**WORK REQUIRED**
The reply must consist of the complete listing, reproduced exactly, with no images included.

── RAW DATA

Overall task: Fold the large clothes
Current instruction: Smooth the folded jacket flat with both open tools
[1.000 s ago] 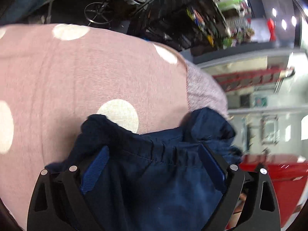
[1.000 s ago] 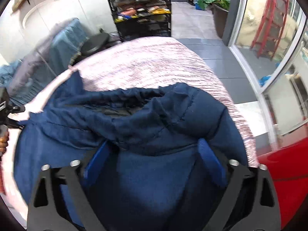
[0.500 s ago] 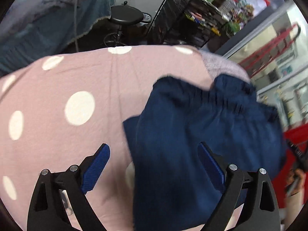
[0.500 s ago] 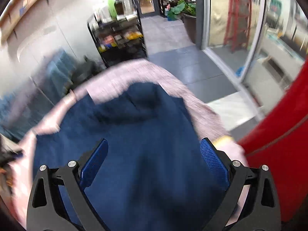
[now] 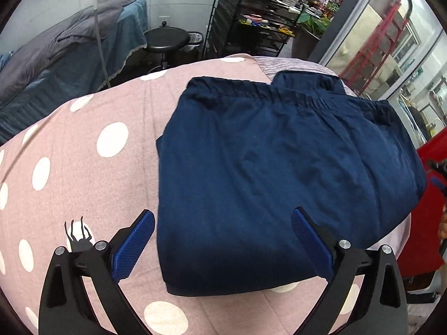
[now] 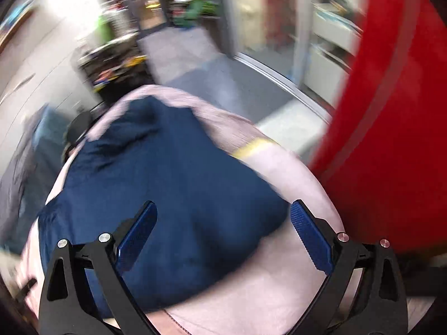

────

**ANSWER FOR THIS EXERCISE**
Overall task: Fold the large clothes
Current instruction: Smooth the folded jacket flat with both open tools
[1.000 s ago] 
[1.000 s ago] 
[0.500 s ago] 
[0.500 s ago] 
[now] 
[now] 

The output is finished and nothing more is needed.